Second, I have toyed with the idea of the Book of Abraham being a Hellenistic-era pseudepigraphon. I am not arguing positively that such is the case, but I have not ruled it out entirely either. For many reasons that I won’t get into here, the Book of Abraham works really well as a Jewish-Egyptian pseudepigraphon, and could easily fit in a Hellenistic Greco-Egypto-Jewish context. One thing that stands out to me that I believe reinforces this possibility is the name Manetho gives Mestraïmus––– Aegyptus–––and his discussion of the founding of Egypt. Or, if you prefer, Egyptus. Here is the relevant passage from the Book of Abraham.
Now this king of Egypt was a descendant from the loins of Ham, and was a partaker of the blood of the Canaanites by birth. From this descent sprang all the Egyptians, and thus the blood of the Canaanites was preserved in the land. The land of Egypt being first discovered by a woman, who was the daughter of Ham, and the daughter of Egyptus, which in the Chaldean signifies Egypt, which signifies that which is forbidden; When this woman discovered the land it was under water, who afterward settled her sons in it; and thus, from Ham, sprang that race which preserved the curse in the land. Now the first government of Egypt was established by Pharaoh, the eldest son of Egyptus, the daughter of Ham, and it was after the manner of the government of Ham, which was patriarchal. (Abraham 1:21–25)
The Book of Abraham provides a mythic Urgeschichte of the founding of Egypt that is striking in its similarity to Manetho’s. In both cases a descendant of Ham settles in Egypt after the flood and establishes the Egyptian race. In Manetho’s reckoning Aegyptus was a man. In the Book of Abraham Aegyptus was a woman. What’s neat about the Book of Abraham account, however, is a potential pun or wordplay in the text. “When [Aegyptus] discovered the land it was under water, who afterward settled her sons in it; and thus, from Ham, sprang that race which preserved the curse in the land.” One of the common images in Egyptian creation mythology (e.g. at Heliopolis and in the Pyramid Texts) is the idea of the primeval hillock (the Benben stone or bnbnt, associated with the bnw phoenix-bird) springing or rising out of the waters of chaos at the time of creation. Could we be seeing a similar play on imagery here in the Book of Abraham?
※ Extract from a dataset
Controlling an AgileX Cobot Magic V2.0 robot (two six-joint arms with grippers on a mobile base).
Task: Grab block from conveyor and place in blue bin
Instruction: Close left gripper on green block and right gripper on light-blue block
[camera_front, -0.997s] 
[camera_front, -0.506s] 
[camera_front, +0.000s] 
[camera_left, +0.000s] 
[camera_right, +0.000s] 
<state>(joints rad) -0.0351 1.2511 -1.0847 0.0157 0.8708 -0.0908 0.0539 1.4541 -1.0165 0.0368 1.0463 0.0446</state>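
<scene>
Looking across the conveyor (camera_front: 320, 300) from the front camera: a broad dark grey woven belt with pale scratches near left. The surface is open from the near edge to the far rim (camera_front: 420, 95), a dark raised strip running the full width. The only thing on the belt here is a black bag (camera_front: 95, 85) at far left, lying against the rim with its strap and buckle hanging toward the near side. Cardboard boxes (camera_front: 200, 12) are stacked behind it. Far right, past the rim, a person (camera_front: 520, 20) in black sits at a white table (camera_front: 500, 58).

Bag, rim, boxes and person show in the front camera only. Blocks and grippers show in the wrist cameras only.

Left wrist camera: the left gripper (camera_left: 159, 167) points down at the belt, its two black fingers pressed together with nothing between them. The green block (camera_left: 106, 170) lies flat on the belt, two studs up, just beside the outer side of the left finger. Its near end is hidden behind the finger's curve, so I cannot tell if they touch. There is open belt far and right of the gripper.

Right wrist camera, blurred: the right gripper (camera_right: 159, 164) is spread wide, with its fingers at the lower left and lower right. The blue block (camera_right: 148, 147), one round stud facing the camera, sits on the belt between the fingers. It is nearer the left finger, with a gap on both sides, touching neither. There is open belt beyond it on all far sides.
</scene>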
Also, consider the fact that the earliest manuscripts of the Book of Abraham have the name Zeptah as the name of the daughter of Ham who discovered Egypt.
William W. Phelps and Warren Parrish Copy of Abraham Manuscript, Summer–Fall 1835. Image from the Joseph Smith Papers website. Click to enlarge. |
Zeptah could very easily be the Egyptian zꜣt-ptḥ or “daughter of Ptah.” (The t in zꜣt may have been dropped because of the awkwardness of pronouncing a consonantal cluster such as tpt in English.) Ptah, of course, was the primeval creator god of Memphis, the great capital city of the Old Kingdom. The significance of this lies in the fact that the name “Egypt” (Aegyptus/Egyptus) derives from the Greeks attempting to translate Ḥw.t-kꜣ-ptḥ (“house/enclosure of the ka of Ptah”), the name of the great temple at ancient Memphis, which ended up as Αἴγυπτος.
In any event, I am just throwing all of this out to chew on. I think a good case can be made for the Book of Abraham at least being a Hellenistic pseudepigraphon. The interesting tidbit from Manetho above, I believe, reinforces this.